I had been feeling tired and dizzy for several weeks. My concentration was flagging by mid-afternoon every day, and I was experiencing persistent rheumatic pain in most of my major joints. My GP didn’t seem too worried, but booked me in for a blood test in a week’s time and told me to take it easy.
It was around the same time, in 2018, that measles cases across Europe hit a 20-year high. The sharp rise, blamed by the World Health Organization (WHO) on vaccine hesitancy, was heralded by the rapid resurgence of the ‘anti-vaxxer’ movement.
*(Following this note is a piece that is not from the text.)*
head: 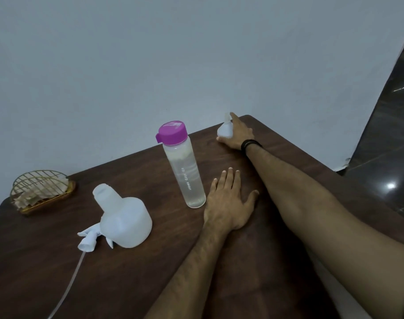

Today, the threat anti-vaxxers pose to public health is even more pressing: just this month, measles outbreaks have been reported in areas of Greece, Italy, France, Canada, Ireland, the USA and Japan; the WHO ranks vaccine hesitancy among the top ten threats to public health in 2019.
It is no coincidence that the smiling presence of Andrew Wakefield – a struck-off British doctor, notable for widely discredited research linking the MMR vaccine to autism – had re-entered public consciousness in 2017 after being spotted at one of President Donald Trump’s inauguration balls. In the subsequent months, the British press had covered with interest – and often rising alarm – his exploits in America.
But none of this was on my mind when, attending the surgery for my blood test, I was offered a free flu vaccination. Nor when I was immediately offered another free vaccine, against pneumonia. Indeed, it rather gave me pause when the friendly medical assistant ran through a remarkable litany of awful things that could happen to mild asthmatics – like me – who contracted pneumonia, including the possibility of ending up in a coma. So I consented. Like the majority of British people, I am a firm believer in the public health benefits of vaccination.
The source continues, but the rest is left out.